Task directions >> Beginning with the top line of the listing below, give again every line up to and including the line with "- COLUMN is"; pictures do not belong in the copy.

Information supplied >>

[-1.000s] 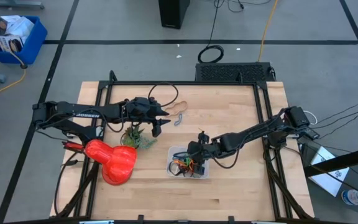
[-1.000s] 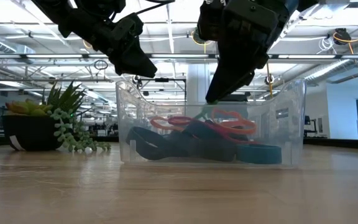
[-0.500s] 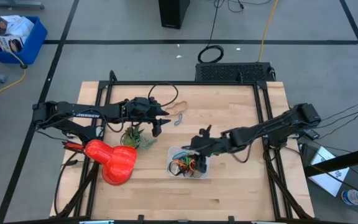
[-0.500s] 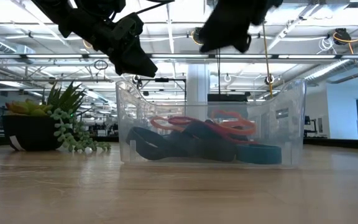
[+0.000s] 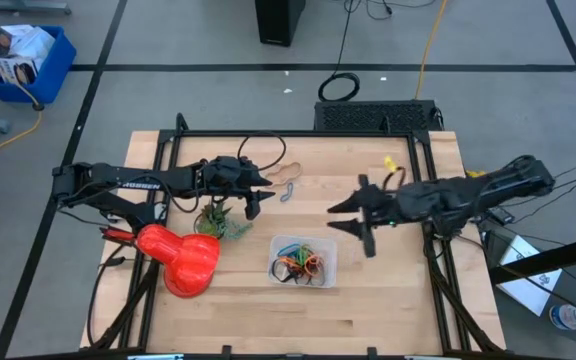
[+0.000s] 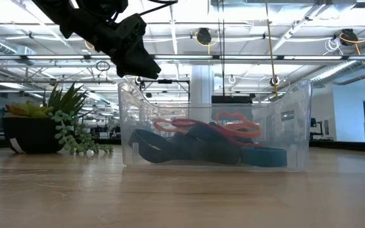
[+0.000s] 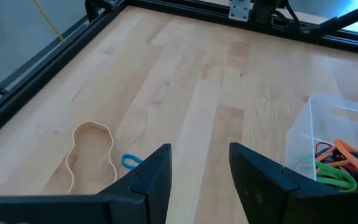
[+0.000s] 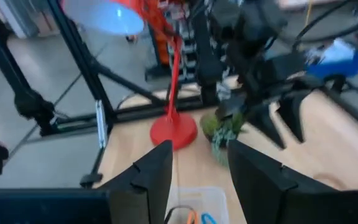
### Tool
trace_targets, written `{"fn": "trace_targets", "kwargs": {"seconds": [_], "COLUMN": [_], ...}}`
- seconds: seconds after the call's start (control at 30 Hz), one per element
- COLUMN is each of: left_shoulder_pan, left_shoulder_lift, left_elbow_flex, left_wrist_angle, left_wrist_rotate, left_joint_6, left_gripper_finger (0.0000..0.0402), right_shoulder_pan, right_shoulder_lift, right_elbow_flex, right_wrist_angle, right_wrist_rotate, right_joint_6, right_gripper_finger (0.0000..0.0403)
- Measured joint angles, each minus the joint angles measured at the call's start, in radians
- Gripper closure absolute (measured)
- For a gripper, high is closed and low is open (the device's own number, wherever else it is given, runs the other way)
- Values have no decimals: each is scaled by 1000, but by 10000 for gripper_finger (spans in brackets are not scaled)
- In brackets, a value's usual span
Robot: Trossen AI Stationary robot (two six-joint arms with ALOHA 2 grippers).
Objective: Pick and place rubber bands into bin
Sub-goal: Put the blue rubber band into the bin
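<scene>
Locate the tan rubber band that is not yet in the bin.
In the high view, the tan rubber band lies on the table's far half, left of centre, beside a small blue band and just ahead of the left claw.

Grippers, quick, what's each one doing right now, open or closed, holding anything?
Left gripper: open, empty, above the tan rubber band and blue rubber band.
Right gripper: open, empty, raised away from the bin.

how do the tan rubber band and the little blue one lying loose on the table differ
The tan rubber band is a big, wavy, hourglass-like loop; the blue rubber band is far smaller, partly hidden behind the left gripper in the left wrist view. The tan one lies farther from the clear plastic bin. Both lie flat on the wooden table, outside the bin, close together.
</scene>
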Motion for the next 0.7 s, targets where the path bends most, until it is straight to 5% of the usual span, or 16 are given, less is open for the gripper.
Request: {"fn": "trace_targets", "kwargs": {"seconds": [0.47,0.7], "left_shoulder_pan": [1,66], "left_shoulder_lift": [0,61], "left_elbow_flex": [0,185], "left_wrist_angle": [122,-221], "left_wrist_rotate": [6,32], "left_joint_6": [-2,-57], "left_gripper_finger": [234,234], "right_shoulder_pan": [0,-1], "right_shoulder_lift": [-334,-464], "right_elbow_flex": [-283,-392], "right_wrist_angle": [103,204], "right_wrist_rotate": [4,7], "right_joint_6": [-117,-246], "right_gripper_finger": [260,261]}}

Answer space >>
[-1.000s] 
[-1.000s] 
[-0.500s] 
[-0.500s] 
[+0.000s] 
[+0.000s] 
[+0.000s] 
[+0.000s] 
### Tool
trace_targets, written `{"fn": "trace_targets", "kwargs": {"seconds": [_], "COLUMN": [_], ...}}`
- seconds: seconds after the call's start (control at 30 Hz), one per element
- COLUMN is each of: left_shoulder_pan, left_shoulder_lift, left_elbow_flex, left_wrist_angle, left_wrist_rotate, left_joint_6, left_gripper_finger (0.0000..0.0402), right_shoulder_pan, right_shoulder_lift, right_elbow_flex, right_wrist_angle, right_wrist_rotate, right_joint_6, right_gripper_finger (0.0000..0.0403)

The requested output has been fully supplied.